## Your objective
Drop the pictures and repeat the remaining data exactly.

## Data shown
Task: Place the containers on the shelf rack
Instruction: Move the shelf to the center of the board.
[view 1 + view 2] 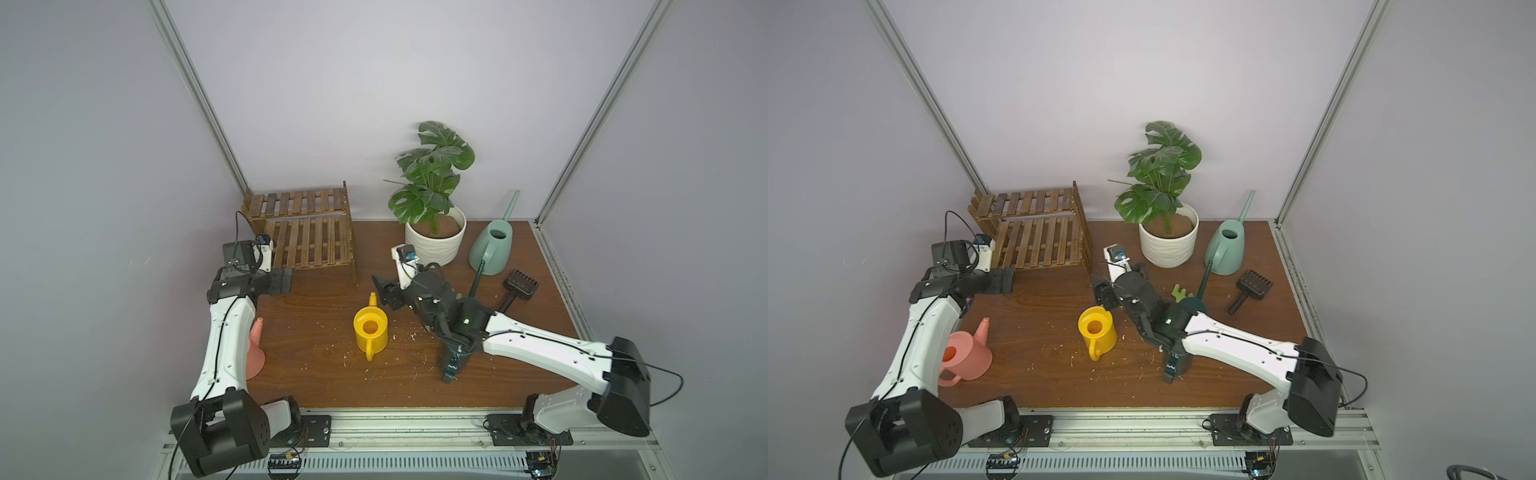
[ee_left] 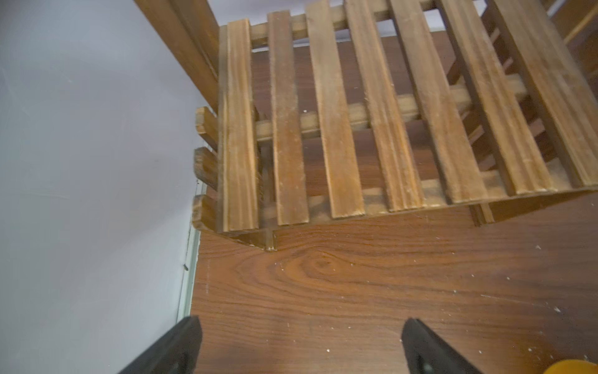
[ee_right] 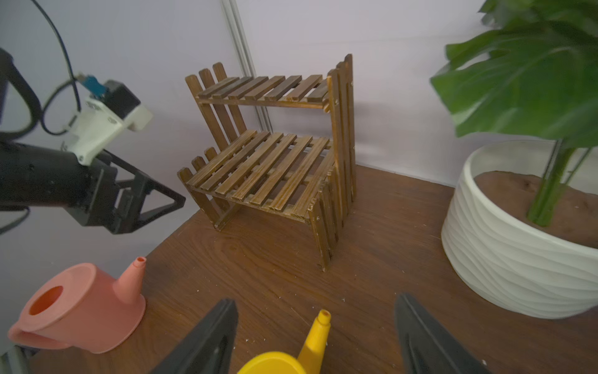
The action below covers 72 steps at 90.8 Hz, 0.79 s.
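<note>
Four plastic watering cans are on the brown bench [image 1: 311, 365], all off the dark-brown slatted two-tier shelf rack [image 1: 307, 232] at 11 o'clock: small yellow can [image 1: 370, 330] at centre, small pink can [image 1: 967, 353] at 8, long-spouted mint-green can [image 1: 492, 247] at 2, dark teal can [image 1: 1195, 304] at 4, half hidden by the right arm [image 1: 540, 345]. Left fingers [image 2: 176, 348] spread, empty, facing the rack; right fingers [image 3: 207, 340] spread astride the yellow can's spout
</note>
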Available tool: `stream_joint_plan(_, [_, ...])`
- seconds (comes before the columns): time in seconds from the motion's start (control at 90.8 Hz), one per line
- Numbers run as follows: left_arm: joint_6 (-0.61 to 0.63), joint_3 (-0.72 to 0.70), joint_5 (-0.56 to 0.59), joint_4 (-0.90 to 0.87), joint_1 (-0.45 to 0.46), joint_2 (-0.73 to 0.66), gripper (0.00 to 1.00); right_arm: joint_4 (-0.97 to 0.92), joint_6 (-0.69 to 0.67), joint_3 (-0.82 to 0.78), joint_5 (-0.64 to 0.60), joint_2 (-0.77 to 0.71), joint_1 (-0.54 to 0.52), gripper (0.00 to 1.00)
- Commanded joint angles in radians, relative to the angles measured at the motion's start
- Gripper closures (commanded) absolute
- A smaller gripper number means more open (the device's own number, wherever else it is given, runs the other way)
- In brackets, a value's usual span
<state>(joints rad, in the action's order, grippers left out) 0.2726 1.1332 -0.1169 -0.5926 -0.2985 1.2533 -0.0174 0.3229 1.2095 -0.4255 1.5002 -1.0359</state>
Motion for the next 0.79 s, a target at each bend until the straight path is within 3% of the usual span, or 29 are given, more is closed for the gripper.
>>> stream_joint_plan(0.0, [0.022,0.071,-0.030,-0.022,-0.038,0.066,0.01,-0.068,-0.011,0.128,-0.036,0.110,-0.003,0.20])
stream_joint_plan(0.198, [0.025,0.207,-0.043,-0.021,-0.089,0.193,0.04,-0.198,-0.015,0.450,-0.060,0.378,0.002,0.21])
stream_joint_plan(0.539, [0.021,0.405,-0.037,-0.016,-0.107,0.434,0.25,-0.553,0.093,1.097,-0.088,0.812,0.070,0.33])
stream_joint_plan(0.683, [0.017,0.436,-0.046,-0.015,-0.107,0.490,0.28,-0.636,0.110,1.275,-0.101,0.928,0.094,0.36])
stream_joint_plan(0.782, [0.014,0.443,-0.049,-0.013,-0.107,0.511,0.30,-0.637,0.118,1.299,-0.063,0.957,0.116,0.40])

## Your response
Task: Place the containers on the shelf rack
Instruction: Move the shelf to the center of the board.
[view 1 + view 2] 
[ee_left] 
[ee_right] 
The action below covers 72 steps at 90.8 Hz, 0.79 s.
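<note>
Four plastic watering cans are on the brown bench [image 1: 311, 365], all off the dark-brown slatted two-tier shelf rack [image 1: 307, 232] at 11 o'clock: small yellow can [image 1: 370, 330] at centre, small pink can [image 1: 967, 353] at 8, long-spouted mint-green can [image 1: 492, 247] at 2, dark teal can [image 1: 1195, 304] at 4, half hidden by the right arm [image 1: 540, 345]. Left fingers [image 2: 176, 348] spread, empty, facing the rack; right fingers [image 3: 207, 340] spread astride the yellow can's spout
</note>
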Available tool: `stream_joint_plan(_, [_, ...])`
- seconds (comes before the columns): time in seconds from the motion's start (control at 90.8 Hz), one per line
- Numbers run as follows: left_arm: joint_6 (-0.61 to 0.63), joint_3 (-0.72 to 0.70), joint_5 (-0.56 to 0.59), joint_4 (-0.90 to 0.87), joint_1 (-0.45 to 0.46), joint_2 (-0.73 to 0.66), gripper (0.00 to 1.00); right_arm: joint_4 (-0.97 to 0.92), joint_6 (-0.69 to 0.67), joint_3 (-0.82 to 0.78), joint_5 (-0.64 to 0.60), joint_2 (-0.77 to 0.71), joint_1 (-0.54 to 0.52), gripper (0.00 to 1.00)
- Commanded joint angles in radians, relative to the angles measured at the motion's start
- Gripper closures (commanded) absolute
- A smaller gripper number means more open (the device's own number, wherever else it is given, runs the other way)
- In brackets, a value's usual span
<state>(joints rad, in the action's order, grippers left out) 0.2726 1.1332 -0.1169 -0.5926 -0.2985 1.2533 -0.0174 0.3229 1.2095 -0.4255 1.5002 -1.0359</state>
Motion for the next 0.79 s, a target at each bend until the straight path is within 3% of the usual span, or 29 are given, more is closed for the gripper.
>>> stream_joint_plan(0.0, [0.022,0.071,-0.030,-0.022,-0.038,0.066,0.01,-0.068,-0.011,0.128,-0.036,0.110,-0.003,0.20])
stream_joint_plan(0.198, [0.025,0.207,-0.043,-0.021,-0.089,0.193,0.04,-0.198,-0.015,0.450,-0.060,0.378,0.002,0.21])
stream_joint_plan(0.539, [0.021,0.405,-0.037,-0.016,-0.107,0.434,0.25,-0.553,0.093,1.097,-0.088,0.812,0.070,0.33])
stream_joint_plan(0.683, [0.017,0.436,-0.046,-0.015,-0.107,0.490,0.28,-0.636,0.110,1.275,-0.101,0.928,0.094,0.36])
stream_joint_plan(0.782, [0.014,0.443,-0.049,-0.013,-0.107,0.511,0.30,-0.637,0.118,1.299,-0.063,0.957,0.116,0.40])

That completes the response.